Several complete examples that demonstrate how to use this library are included in the examples folder.

Writing wave files

The wave.Writer type can be used to generate .wav files from a set of audio samples. It wraps an existing io.WriteSeeker such as an io.File or a bytes.Writer and handles all metadata required by the wave specification. (Note that bytes.Writer is an in-memory buffer provided in this repository).

package main

import (
	"os"
	"github.com/jonchammer/audio-io/wave"
)

func main() {
	// NOTE: This example ignores error handling for the sake of brevity.
	
	// Create a file to store our formatted audio data
	f, _ := os.Create("example.wav")
	defer func() {
		_ = f.Close()
	}()
	
	// Create a wave.Writer that wraps 'f'. In this example, we're assuming
	// that samples will be in the 16-bit PCM format, that our sample rate is
	// 44100 samples/second, and that each sample consists of 2 blocks.
	w, _ := wave.NewWriter(
		f, wave.SampleTypeInt16, uint32(44100), wave.WithChannelCount(2),
	)
	defer func() {
		_ = w.Flush()
	}()
	
	// Write your audio samples to the writer. Audio data is assumed to be
	// organized into 'samples', where each sample consists of multiple blocks. 
	// The number of blocks in a sample corresponds to the number of channels.
	var samples []int16 = ...
	_ = w.WriteInt16(samples)
}

wave.NewWriter requires that the caller provide a base writer, the expected data type for the audio samples, and the sample rate. wave.Writer supports the uint8, int16, int24, and int32 PCM formats as well as the float32 and float64 IEEE formats.

Other optional writer properties can be set via functional arguments. In the example above, the channel count has been set, overriding the default value of 1.

Reading wave files

The wave.Reader type can be used to extract audio samples from .wav files. It wraps an existing io.ReadSeeker such as an io.File or a bytes.Reader and makes all relevant metadata available to the caller using the Header method. (Note that bytes.Reader is part of the Go standard library).

package main

import (
	"os"
	"github.com/jonchammer/audio-io/wave"
)

func main() {
	// NOTE: This example ignores error handling for the sake of brevity.
	
	// Prepare a data source containing raw .wav data
	file, _ := os.Open("example.wav")
	defer func() {
		_ = file.Close()
	}()

	// Create a Reader and get the header.
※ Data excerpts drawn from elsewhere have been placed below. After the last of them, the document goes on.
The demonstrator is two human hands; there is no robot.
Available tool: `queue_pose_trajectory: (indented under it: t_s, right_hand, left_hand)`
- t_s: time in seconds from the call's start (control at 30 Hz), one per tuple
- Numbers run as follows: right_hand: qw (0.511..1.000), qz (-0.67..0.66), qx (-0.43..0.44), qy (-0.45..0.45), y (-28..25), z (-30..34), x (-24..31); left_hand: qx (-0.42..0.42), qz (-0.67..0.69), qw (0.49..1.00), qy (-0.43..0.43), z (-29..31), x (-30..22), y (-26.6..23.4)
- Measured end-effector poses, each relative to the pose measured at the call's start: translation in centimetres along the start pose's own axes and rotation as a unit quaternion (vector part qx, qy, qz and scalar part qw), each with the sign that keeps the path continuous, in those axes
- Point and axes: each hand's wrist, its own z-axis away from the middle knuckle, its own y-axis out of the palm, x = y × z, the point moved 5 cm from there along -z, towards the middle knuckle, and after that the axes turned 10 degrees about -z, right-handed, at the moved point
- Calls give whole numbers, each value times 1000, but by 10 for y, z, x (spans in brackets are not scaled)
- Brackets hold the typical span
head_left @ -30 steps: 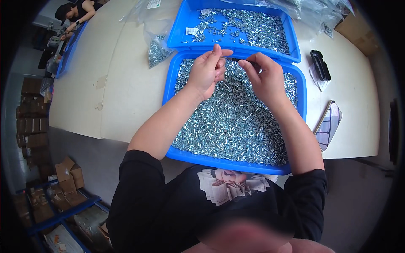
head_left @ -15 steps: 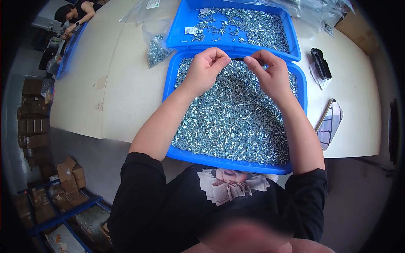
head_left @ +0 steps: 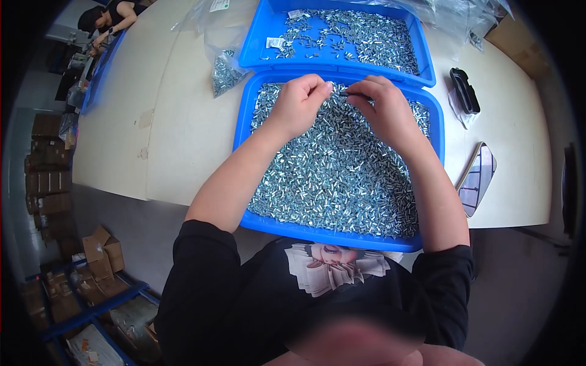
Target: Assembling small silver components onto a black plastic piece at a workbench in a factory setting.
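A blue tray [head_left: 317, 232] heaped with small silver metal parts [head_left: 342, 177] lies in front of me on the white table [head_left: 183, 122]. Both hands hover over its far end, fingertips almost meeting. My left hand [head_left: 299, 104] is curled, pinching what looks like a small silver part. My right hand [head_left: 381, 107] pinches a thin dark pin-like piece pointing toward the left hand. A second blue tray [head_left: 262, 43] with more silver parts sits just beyond.
A clear bag of silver parts [head_left: 224, 72] lies left of the trays. A black handheld object [head_left: 464, 90] and a phone [head_left: 477, 178] lie to the right. Another person [head_left: 113, 15] works at the far left. Cardboard boxes [head_left: 97, 256] stand on the floor.
Both hands have drawn closer together over the tray's far end; the gap between the fingertips has narrowed.
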Motion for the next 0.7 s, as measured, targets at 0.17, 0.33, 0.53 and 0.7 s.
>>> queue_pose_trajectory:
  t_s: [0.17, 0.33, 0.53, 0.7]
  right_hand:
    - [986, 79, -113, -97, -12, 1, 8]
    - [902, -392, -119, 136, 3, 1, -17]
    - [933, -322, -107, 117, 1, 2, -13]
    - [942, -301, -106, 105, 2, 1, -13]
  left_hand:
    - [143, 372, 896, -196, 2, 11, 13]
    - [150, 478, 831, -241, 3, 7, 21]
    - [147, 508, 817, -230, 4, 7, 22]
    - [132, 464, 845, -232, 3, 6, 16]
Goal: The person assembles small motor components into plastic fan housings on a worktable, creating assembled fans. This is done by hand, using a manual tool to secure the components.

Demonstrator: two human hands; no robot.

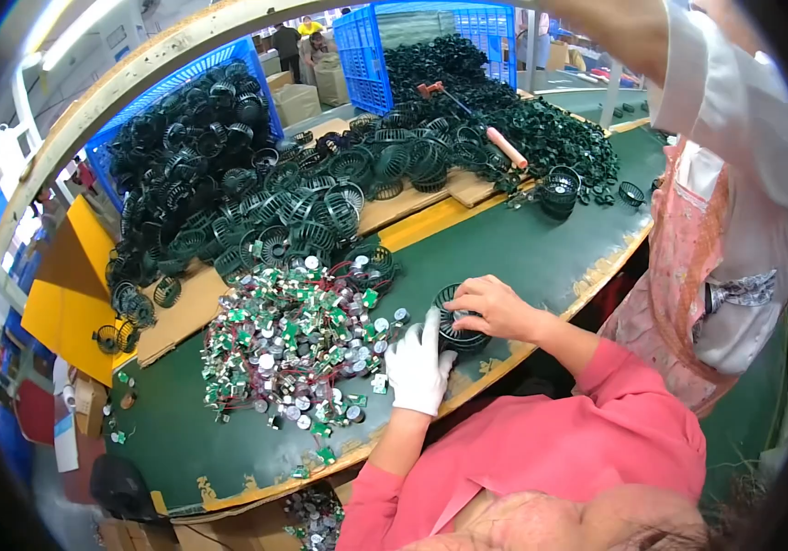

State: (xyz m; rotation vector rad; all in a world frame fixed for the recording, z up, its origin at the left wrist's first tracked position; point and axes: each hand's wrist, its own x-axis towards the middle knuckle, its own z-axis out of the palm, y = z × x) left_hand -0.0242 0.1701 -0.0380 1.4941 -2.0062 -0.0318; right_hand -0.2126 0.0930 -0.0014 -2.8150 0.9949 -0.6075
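From my end, I see the black basket (pixel 465 342) on the table (pixel 522 241) near its front edge, between both hands. It is round, so I read no long axis; its mouth looks upward. The gloved left grip (pixel 419 365), thumb parted, meets its left side. The right grip (pixel 497 308) curves loosely over its top; I cannot tell whether either clamps it.

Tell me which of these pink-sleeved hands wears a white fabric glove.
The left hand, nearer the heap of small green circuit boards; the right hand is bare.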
The header gives us some useful 
	// metadata, including the sample type, sample count, channel count, etc.
	r := wave.NewReader(file)
	header, _ := r.Header()

	// In this example, we'll assume that we know ahead of time that
	// 'example.wav' uses 16-bit integer samples. r.ReadInt16() would return an
	// error if that assumption was incorrect. We'll also assume that the file
	// is small enough that we can read all the samples into memory at once.
	// Note that the API does also support streaming, though.
	data := make([]int16, header.SampleCount())
	_, _ = r.ReadInt16(data)
	
	// Do something with the audio samples in 'data'
	// ...
}

Streaming

The wave.Writer API was designed to easily support efficient streaming of data. Each call to WriteXXX appends data to the base io.WriteSeeker that was provided when the writer was created, meaning that those APIs can be called whenever a new buffer of samples is available. See the stream-writer example in the examples folder for more details.

Similarly, the wave.Reader API also supports streaming. Each call to ReadXXX reads a block of samples from the base io.ReadSeeker, allowing the caller to tightly control how much memory the reader uses at runtime. See the stream-reader example in the examples folder for more details.
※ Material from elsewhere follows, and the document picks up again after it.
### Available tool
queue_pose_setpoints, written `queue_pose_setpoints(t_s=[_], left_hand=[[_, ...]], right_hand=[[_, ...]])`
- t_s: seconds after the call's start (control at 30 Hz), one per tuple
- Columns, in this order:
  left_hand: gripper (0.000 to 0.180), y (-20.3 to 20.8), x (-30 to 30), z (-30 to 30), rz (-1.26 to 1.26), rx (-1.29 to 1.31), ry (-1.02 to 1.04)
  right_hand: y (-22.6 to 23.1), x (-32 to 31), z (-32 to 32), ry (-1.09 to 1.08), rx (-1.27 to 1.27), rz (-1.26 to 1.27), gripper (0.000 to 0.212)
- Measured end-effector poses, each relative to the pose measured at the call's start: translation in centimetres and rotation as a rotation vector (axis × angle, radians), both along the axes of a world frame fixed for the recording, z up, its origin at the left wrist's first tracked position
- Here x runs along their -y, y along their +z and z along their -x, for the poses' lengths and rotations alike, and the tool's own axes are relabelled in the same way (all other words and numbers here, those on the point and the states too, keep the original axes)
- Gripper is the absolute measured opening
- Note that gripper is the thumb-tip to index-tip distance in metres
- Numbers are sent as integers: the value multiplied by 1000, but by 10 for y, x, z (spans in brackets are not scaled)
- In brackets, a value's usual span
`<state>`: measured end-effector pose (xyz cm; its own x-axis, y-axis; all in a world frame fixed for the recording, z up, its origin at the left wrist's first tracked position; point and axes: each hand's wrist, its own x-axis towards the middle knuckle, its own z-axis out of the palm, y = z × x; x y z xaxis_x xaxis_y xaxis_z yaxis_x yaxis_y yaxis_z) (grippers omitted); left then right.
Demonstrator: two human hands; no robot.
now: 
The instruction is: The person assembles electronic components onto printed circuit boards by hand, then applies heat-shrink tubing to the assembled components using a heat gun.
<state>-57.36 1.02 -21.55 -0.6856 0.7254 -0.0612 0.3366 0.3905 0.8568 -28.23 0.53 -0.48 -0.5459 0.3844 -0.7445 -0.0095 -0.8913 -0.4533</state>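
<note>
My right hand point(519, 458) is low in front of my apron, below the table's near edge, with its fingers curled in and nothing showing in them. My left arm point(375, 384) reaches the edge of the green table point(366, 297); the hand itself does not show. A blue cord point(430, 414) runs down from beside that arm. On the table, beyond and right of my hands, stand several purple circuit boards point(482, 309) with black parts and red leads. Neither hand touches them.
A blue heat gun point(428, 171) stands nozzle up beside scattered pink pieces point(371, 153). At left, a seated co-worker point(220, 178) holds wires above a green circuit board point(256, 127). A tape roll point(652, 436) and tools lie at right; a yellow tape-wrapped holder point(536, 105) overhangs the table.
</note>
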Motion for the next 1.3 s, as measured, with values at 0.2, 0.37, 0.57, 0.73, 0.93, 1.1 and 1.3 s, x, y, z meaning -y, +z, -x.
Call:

Working with multiple channels

In this library, each audio frame consists of 1 or more samples, with one sample per audio channel. A sample is represented as a single number with a Go type of uint8, int16, int32, float32, or float64.

The API assumes that all frames are contiguous, meaning that audio data is organized by sample, rather than by channel.

The table below visually demonstrates how samples are laid out in a slice:

+--------+--------------+----------------------------+
|  Frame |  Slice Index |                      Value |
+--------+--------------+----------------------------+
|        |            0 |       Channel 0 - Sample 0 | 
|        |            1 |       Channel 1 - Sample 0 | 
|   0    |            2 |       Channel 2 - Sample 0 | 
|                        ...                         |
|        |        N - 1 | Channel (N - 1) - Sample 0 |
+--------+--------------+----------------------------+
|        |            N |       Channel 0 - Sample 1 | 
|        |        N + 1 |       Channel 1 - Sample 1 | 
|   1    |        N + 2 |       Channel 2 - Sample 1 | 
|                        ...                         |
|        |       2N - 1 | Channel (N - 1) - Sample 1 |
+--------+--------------+----------------------------+
|                        ...                         |

Applications that generate multi-channel audio will sometimes choose to keep other conventions (e.g. organizing data first by channel and then by sample, or using a 2-dimensional array to store samples). It is the responsibility of the caller to ensure that their audio data is in the format expected by this library.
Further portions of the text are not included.